Fiennes cousins, actor and explorer, adventure on the Nile for TV

LONDON (Reuters) – Squeezing through tiny tunnels into a mummy’s tomb is not something to rattle veteran British explorer Ranulph Fiennes.

FILE PHOTO: British explorer Ranulph Fiennes listens during a news conference in a hotel, after his arrival at Heathrow Airport in London March 4, 2013. The 68-year-old was forced to pull out of an expedition across Antarctica during winter due to frostbite. REUTERS/Chris Helgren/File Photo

Yet for his younger cousin, who brought him to Egypt to film a TV show, the experience was stirring.

“I constantly felt I was in an Indiana Jones set. I keep (saying): ‘Oh no, not snakes’!” actor Joseph Fiennes told Reuters of the scene in “Fiennes Return to the Nile”, a three-part documentary airing on the National Geographic channel this month.

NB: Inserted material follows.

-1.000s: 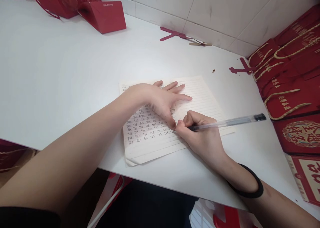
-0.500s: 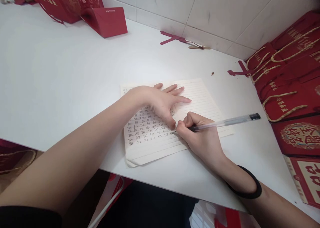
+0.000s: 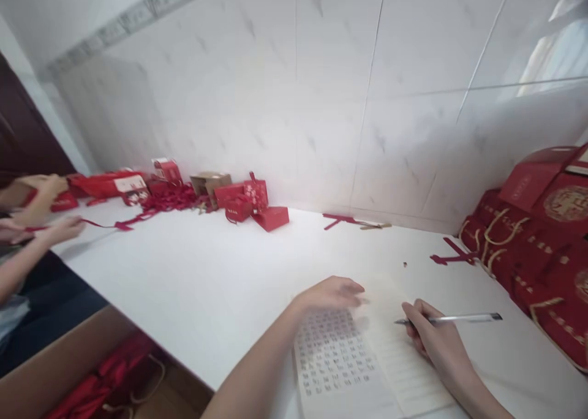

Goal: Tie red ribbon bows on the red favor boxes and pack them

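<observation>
A lined notebook (image 3: 340, 370) lies on the white table with rows of handwritten numbers on its left part. Over its upper edge is my left hand (image 3: 331, 293), slightly blurred, fingers stretched out and holding nothing I can see. Whether it touches the paper I cannot tell. My right hand (image 3: 434, 336), at the right part of the notebook, grips a clear gel pen (image 3: 473, 317) with a black end. The pen lies nearly level, its tip pointing left above the blank lined area.
Red gift bags (image 3: 528, 253) with rope handles stand at the right. Dark red ribbon pieces (image 3: 339, 218) lie by the tiled wall. Small red boxes (image 3: 273, 218) and a ribbon heap (image 3: 169, 198) line the back left. Another person's hands (image 3: 64, 229) hold a ribbon at far left.
My view has swung up and left, bringing in the wall and the other person. My right hand has lifted the pen tip off the writing; my left hand's spread fingers have drawn together.
</observation>
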A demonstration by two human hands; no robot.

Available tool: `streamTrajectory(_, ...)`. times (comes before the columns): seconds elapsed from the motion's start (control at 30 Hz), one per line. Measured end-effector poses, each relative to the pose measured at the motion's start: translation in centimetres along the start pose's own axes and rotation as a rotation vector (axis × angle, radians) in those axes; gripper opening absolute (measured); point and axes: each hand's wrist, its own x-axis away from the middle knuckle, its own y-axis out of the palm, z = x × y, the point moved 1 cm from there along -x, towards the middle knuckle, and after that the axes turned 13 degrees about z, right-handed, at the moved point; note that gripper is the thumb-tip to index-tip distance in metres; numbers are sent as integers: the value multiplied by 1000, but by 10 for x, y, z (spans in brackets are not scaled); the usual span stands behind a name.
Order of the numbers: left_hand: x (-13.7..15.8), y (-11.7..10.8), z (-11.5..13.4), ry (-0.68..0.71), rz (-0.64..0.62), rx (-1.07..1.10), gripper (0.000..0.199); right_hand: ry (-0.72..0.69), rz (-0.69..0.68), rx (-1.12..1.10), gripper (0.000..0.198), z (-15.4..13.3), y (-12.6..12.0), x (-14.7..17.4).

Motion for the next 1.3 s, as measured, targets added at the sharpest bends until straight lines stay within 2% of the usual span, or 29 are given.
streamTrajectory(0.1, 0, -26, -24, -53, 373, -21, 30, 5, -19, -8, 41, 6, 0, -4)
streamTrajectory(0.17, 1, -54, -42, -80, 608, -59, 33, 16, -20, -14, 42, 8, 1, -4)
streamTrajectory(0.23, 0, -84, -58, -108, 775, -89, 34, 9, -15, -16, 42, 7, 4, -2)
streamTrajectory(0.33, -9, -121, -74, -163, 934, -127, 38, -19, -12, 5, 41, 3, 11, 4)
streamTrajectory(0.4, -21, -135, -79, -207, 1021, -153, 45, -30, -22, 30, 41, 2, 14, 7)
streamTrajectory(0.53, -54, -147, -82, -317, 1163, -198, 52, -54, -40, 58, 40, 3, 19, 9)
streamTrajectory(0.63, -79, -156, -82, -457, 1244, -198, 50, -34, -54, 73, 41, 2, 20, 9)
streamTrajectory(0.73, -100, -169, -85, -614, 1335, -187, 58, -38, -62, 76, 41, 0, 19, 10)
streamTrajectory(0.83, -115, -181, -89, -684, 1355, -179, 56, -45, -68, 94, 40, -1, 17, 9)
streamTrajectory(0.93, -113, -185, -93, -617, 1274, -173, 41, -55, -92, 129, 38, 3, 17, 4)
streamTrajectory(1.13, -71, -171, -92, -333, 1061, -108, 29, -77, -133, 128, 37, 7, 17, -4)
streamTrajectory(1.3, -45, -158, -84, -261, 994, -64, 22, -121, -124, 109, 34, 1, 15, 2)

The program marks the 50th anniversary of an expedition that Ranulph, now 74, made up the River Nile and explores whether his actor cousin is cut from the same cloth as the man sometimes known as the greatest living explorer.

The show is at times like an upper-crust version of car show “Top Gear”, with the two Englishmen charging over desert sand dunes in a four-wheel-drive, trading banter in a Cairo traffic jam or learning how to charm deadly snakes.

But if the viewer is in any doubt of Ranulph’s bona fides as an intrepid adventurer, at one point he uses a workbench and a rusty saw to demonstrate how he cut off his own frostbitten fingertips after an ill-fated walk to the North Pole.

For good measure, he shows off what look like tiny cigar stubs but are actually his severed digits. “There’s four,” he tells Joseph. “I don’t know what happened to the other one.”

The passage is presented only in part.